▸ **Exercise brief**:
Would you reproduce the whole listing exactly, minus its images?

◇ ◇ ◇

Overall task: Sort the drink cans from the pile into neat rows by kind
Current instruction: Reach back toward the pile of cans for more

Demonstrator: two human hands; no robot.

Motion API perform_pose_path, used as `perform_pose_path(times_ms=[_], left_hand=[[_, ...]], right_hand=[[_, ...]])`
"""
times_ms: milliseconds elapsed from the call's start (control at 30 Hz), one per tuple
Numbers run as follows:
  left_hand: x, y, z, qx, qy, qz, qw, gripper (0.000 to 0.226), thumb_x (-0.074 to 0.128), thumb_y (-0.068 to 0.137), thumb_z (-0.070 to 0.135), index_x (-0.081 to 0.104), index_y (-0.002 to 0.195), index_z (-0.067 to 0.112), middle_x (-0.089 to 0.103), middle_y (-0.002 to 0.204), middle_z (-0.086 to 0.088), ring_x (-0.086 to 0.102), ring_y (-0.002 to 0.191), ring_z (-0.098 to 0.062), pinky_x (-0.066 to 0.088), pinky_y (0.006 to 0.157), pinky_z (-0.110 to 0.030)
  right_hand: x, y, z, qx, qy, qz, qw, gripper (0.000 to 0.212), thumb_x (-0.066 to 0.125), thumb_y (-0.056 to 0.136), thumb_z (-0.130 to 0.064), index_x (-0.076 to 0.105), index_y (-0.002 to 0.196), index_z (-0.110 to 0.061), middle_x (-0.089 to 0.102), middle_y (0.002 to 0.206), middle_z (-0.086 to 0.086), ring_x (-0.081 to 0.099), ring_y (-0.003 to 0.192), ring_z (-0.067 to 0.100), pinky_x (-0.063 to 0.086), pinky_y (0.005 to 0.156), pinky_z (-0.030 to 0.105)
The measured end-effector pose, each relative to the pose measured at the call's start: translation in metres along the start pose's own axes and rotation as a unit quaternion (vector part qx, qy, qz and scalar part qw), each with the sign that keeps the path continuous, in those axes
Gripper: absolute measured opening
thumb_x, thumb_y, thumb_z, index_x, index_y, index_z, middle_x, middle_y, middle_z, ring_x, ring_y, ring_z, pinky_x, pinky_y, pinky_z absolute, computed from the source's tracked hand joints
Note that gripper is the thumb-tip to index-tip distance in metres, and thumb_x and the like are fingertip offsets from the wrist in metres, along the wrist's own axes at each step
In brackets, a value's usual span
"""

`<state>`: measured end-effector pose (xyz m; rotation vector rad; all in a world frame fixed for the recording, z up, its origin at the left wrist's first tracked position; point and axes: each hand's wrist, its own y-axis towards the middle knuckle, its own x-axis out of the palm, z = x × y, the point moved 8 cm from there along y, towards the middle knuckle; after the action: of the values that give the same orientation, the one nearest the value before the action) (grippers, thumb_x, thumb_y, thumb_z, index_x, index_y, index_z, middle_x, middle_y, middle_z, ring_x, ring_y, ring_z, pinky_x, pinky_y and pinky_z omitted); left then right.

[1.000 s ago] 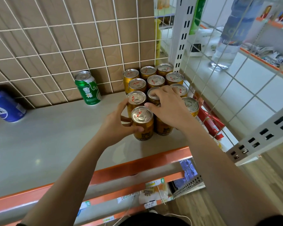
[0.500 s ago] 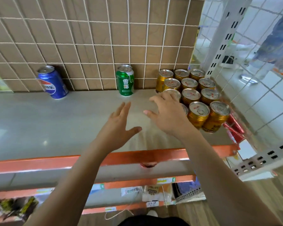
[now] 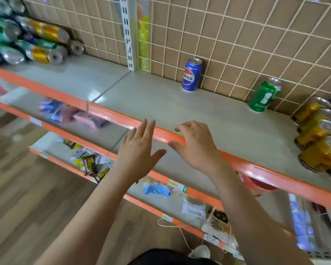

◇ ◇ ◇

▸ **Solved exercise**:
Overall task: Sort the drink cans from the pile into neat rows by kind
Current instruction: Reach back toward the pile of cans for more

Demonstrator: two human hands; no robot.

Motion API perform_pose_path, used as `perform_pose_path(times_ms=[_], left_hand=[[_, ...]], right_hand=[[_, ...]])`
"""
times_ms: milliseconds elapsed from the call's start (control at 30 Hz), one per tuple
Numbers run as follows:
  left_hand: x, y, z, qx, qy, qz, qw, gripper (0.000 to 0.226), thumb_x (-0.074 to 0.128), thumb_y (-0.068 to 0.137), thumb_z (-0.070 to 0.135), index_x (-0.081 to 0.104), index_y (-0.002 to 0.195), index_z (-0.067 to 0.112), middle_x (-0.089 to 0.103), middle_y (-0.002 to 0.204), middle_z (-0.086 to 0.088), ring_x (-0.086 to 0.102), ring_y (-0.002 to 0.191), ring_z (-0.098 to 0.062), pinky_x (-0.066 to 0.088), pinky_y (0.006 to 0.157), pinky_z (-0.110 to 0.030)
  right_hand: x, y, z, qx, qy, qz, qw, gripper (0.000 to 0.212), thumb_x (-0.066 to 0.125), thumb_y (-0.056 to 0.136), thumb_z (-0.130 to 0.064), index_x (-0.076 to 0.105), index_y (-0.002 to 0.196), index_z (-0.110 to 0.061), middle_x (-0.089 to 0.102), middle_y (0.002 to 0.206), middle_z (-0.086 to 0.086), ring_x (-0.081 to 0.099), ring_y (-0.003 to 0.192), ring_z (-0.067 to 0.100), pinky_x (-0.063 to 0.086), pinky_y (0.005 to 0.156), pinky_z (-0.030 to 0.105)
The measured end-effector pose, each relative to the pose measured at the call's start: translation in metres along the start pose's own axes and rotation as a unit quaternion (vector part qx, qy, qz and scalar part qw), each with the sign that keeps the path continuous, in those axes
Gripper: absolute measured opening
thumb_x, thumb_y, thumb_z, index_x, index_y, index_z, middle_x, middle_y, middle_z, ring_x, ring_y, ring_z, pinky_x, pinky_y, pinky_z absolute, computed from the source's tracked hand joints
Note that gripper is the thumb-tip to index-tip distance in metres, and thumb_x and the like are fingertip offsets from the wrist in metres, along the wrist's own axes at each step
In brackets, a value's usual span
"""

`<state>`: measured end-effector pose (xyz m; rotation vector rad; all in a world frame fixed for the recording, z up, its origin at the left wrist's first tracked position; point and axes: each hand's wrist, its own y-axis towards the middle knuckle, its own x-axis out of the palm, z = x × y, the point moved 8 cm from there along y, towards the middle knuckle; after the action: of the values that give the same orientation, the one nearest the value before the action) (grippers, thumb_x, thumb_y, thumb_z, index_x, index_y, index_z, middle_x, middle_y, middle_z, ring_x, ring_y, ring_z, pinky_x, pinky_y and pinky_z omitted); left then right.

[1.000 s ago] 
[0.500 s ago] 
[now] 

There is nothing more to add to this answer.